§ TASK
Write out the whole listing without a single alteration.

+ + +

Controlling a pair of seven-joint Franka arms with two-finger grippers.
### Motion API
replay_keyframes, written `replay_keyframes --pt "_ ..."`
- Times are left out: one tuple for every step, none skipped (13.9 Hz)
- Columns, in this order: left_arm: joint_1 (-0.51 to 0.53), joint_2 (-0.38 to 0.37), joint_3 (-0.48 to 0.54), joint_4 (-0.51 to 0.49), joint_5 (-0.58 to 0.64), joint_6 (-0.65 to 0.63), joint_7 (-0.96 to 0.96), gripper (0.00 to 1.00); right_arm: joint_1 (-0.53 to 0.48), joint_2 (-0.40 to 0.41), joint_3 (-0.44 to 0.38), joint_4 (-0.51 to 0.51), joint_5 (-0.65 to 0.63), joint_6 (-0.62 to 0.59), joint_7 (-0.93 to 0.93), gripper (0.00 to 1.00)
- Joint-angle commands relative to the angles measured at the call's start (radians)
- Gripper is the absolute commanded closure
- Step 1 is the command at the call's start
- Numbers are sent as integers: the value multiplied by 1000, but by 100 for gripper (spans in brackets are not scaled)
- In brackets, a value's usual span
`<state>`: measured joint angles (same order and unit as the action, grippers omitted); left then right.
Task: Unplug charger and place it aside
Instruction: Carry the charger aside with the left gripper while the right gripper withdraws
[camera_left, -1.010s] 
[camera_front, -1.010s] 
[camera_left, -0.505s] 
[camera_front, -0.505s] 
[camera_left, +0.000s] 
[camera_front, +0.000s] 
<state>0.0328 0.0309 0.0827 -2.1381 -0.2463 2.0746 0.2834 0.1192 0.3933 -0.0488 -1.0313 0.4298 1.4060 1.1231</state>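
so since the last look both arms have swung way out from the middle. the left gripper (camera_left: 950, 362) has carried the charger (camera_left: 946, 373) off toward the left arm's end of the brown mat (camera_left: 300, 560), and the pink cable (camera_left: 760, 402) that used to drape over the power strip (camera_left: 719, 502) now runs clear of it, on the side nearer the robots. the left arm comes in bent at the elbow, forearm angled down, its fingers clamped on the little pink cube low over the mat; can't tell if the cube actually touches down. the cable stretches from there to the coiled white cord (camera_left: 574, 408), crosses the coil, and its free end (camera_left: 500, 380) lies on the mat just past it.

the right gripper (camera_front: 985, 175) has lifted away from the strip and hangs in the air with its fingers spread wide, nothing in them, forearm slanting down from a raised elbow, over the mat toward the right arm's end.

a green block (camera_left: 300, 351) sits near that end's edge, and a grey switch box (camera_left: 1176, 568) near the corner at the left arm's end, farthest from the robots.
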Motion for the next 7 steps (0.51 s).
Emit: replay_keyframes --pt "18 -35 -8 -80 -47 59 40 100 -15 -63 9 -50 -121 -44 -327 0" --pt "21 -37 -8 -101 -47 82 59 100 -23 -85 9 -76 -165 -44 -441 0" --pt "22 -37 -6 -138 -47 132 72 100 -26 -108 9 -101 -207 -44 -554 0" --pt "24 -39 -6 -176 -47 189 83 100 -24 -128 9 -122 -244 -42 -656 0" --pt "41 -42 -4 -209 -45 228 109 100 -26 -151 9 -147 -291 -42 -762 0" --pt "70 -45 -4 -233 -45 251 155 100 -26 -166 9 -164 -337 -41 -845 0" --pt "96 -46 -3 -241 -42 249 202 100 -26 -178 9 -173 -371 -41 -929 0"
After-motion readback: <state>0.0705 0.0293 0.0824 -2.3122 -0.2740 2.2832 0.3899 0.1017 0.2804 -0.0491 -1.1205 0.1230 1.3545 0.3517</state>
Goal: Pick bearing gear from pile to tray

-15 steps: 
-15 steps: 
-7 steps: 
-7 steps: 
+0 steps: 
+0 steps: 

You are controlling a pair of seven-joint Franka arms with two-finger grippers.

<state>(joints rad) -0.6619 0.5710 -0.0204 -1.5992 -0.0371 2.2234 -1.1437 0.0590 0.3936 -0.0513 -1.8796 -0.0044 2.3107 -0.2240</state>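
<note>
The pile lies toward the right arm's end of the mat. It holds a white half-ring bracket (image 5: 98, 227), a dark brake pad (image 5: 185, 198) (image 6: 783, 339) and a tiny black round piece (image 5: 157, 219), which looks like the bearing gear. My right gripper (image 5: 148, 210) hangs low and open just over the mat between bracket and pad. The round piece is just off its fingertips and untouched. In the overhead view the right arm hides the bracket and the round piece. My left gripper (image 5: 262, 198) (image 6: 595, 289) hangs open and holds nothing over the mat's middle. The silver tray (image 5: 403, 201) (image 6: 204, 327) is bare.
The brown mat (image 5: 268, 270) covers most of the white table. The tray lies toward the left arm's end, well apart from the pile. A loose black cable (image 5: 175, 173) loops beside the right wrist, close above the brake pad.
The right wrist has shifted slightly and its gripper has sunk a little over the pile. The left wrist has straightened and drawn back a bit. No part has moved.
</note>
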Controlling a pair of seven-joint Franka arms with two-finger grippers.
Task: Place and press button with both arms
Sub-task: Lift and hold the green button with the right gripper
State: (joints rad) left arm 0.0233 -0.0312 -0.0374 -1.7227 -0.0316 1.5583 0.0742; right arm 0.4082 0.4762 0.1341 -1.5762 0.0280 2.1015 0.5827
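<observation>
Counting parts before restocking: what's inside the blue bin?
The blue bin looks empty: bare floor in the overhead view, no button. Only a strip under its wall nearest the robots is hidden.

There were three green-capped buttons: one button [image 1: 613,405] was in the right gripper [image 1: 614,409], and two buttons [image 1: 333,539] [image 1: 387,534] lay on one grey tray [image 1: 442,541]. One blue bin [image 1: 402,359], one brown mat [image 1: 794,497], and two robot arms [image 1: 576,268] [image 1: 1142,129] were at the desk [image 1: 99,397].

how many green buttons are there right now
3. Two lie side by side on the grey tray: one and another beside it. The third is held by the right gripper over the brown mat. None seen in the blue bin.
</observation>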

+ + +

§ RESPONSE BELOW
Controlling a pair of seven-joint Franka arms with two-finger grippers.
### Motion API
replay_keyframes, written `replay_keyframes --pt "_ ..."`
- Times are left out: one tuple for every step, none skipped (13.9 Hz)
- Columns, in this order: left_arm: joint_1 (-0.51 to 0.53), joint_2 (-0.38 to 0.37), joint_3 (-0.48 to 0.54), joint_4 (-0.51 to 0.49), joint_5 (-0.58 to 0.64), joint_6 (-0.65 to 0.63), joint_7 (-0.96 to 0.96), gripper (0.00 to 1.00); right_arm: joint_1 (-0.53 to 0.48), joint_2 (-0.40 to 0.41), joint_3 (-0.44 to 0.38), joint_4 (-0.51 to 0.51), joint_5 (-0.65 to 0.63), joint_6 (-0.62 to 0.59), joint_7 (-0.93 to 0.93), gripper (0.00 to 1.00)
- Joint-angle commands relative to the angles measured at the call's start (radians)
- Gripper is the absolute commanded closure
- Step 1 is the command at the call's start
- Numbers are sent as integers: the value multiplied by 1000, but by 100 for gripper (spans in brackets are not scaled)
- In brackets, a value's usual span
`<state>`: measured joint angles (same order and unit as the action, grippers omitted); left then right.
Task: Unplug charger and place it aside
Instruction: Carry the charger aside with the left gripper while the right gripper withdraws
[camera_left, -1.010s] 
[camera_front, -1.010s] 
[camera_left, -0.505s] 
[camera_front, -0.505s] 
[camera_left, +0.000s] 
[camera_front, +0.000s] 
<state>0.0328 0.0309 0.0827 -2.1381 -0.2463 2.0746 0.2834 0.1192 0.3933 -0.0488 -1.0313 0.4298 1.4060 1.1231</state>
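so since the last look both arms have swung way out from the middle. the left gripper (camera_left: 950, 362) has carried the charger (camera_left: 946, 373) off toward the left arm's end of the brown mat (camera_left: 300, 560), and the pink cable (camera_left: 760, 402) that used to drape over the power strip (camera_left: 719, 502) now runs clear of it, on the side nearer the robots. the left arm comes in bent at the elbow, forearm angled down, its fingers clamped on the little pink cube low over the mat; can't tell if the cube actually touches down. the cable stretches from there to the coiled white cord (camera_left: 574, 408), crosses the coil, and its free end (camera_left: 500, 380) lies on the mat just past it.

the right gripper (camera_front: 985, 175) has lifted away from the strip and hangs in the air with its fingers spread wide, nothing in them, forearm slanting down from a raised elbow, over the mat toward the right arm's end.

a green block (camera_left: 300, 351) sits near that end's edge, and a grey switch box (camera_left: 1176, 568) near the corner at the left arm's end, farthest from the robots.
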Motion for the next 7 steps (0.51 s).
Emit: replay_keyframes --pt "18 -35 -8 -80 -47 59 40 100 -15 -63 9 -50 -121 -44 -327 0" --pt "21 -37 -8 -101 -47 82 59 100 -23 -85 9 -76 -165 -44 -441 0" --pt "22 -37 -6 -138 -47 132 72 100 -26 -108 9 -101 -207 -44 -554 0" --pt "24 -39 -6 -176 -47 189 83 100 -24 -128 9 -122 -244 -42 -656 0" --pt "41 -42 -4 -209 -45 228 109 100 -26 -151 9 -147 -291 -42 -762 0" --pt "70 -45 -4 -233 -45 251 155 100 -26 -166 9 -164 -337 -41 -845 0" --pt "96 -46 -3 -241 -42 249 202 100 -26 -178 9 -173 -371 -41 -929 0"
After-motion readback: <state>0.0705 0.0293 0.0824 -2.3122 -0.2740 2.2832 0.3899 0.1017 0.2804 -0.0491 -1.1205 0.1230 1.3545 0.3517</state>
Goal: Pick bearing gear from pile to tray

-15 steps: 
-15 steps: 
-7 steps: 
-7 steps: 
+0 steps: 
+0 steps: 

You are controlling a pair of seven-joint Franka arms with two-finger grippers.

<state>(joints rad) -0.6619 0.5710 -0.0204 -1.5992 -0.0371 2.2234 -1.1437 0.0590 0.3936 -0.0513 -1.8796 -0.0044 2.3107 -0.2240</state>
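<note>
The pile lies toward the right arm's end of the mat. It holds a white half-ring bracket (image 5: 98, 227), a dark brake pad (image 5: 185, 198) (image 6: 783, 339) and a tiny black round piece (image 5: 157, 219), which looks like the bearing gear. My right gripper (image 5: 148, 210) hangs low and open just over the mat between bracket and pad. The round piece is just off its fingertips and untouched. In the overhead view the right arm hides the bracket and the round piece. My left gripper (image 5: 262, 198) (image 6: 595, 289) hangs open and holds nothing over the mat's middle. The silver tray (image 5: 403, 201) (image 6: 204, 327) is bare.
The brown mat (image 5: 268, 270) covers most of the white table. The tray lies toward the left arm's end, well apart from the pile. A loose black cable (image 5: 175, 173) loops beside the right wrist, close above the brake pad.
The right wrist has shifted slightly and its gripper has sunk a little over the pile. The left wrist has straightened and drawn back a bit. No part has moved.
</note>
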Controlling a pair of seven-joint Franka arms with two-finger grippers.
Task: Place and press button with both arms
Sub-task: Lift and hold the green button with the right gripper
State: (joints rad) left arm 0.0233 -0.0312 -0.0374 -1.7227 -0.0316 1.5583 0.0742; right arm 0.4082 0.4762 0.1341 -1.5762 0.0280 2.1015 0.5827
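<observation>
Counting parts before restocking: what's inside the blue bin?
The blue bin looks empty: bare floor in the overhead view, no button. Only a strip under its wall nearest the robots is hidden.

There were three green-capped buttons: one button [image 1: 613,405] was in the right gripper [image 1: 614,409], and two buttons [image 1: 333,539] [image 1: 387,534] lay on one grey tray [image 1: 442,541]. One blue bin [image 1: 402,359], one brown mat [image 1: 794,497], and two robot arms [image 1: 576,268] [image 1: 1142,129] were at the desk [image 1: 99,397].

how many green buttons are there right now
3. Two lie side by side on the grey tray: one and another beside it. The third is held by the right gripper over the brown mat. None seen in the blue bin.
</observation>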

Now the output is complete.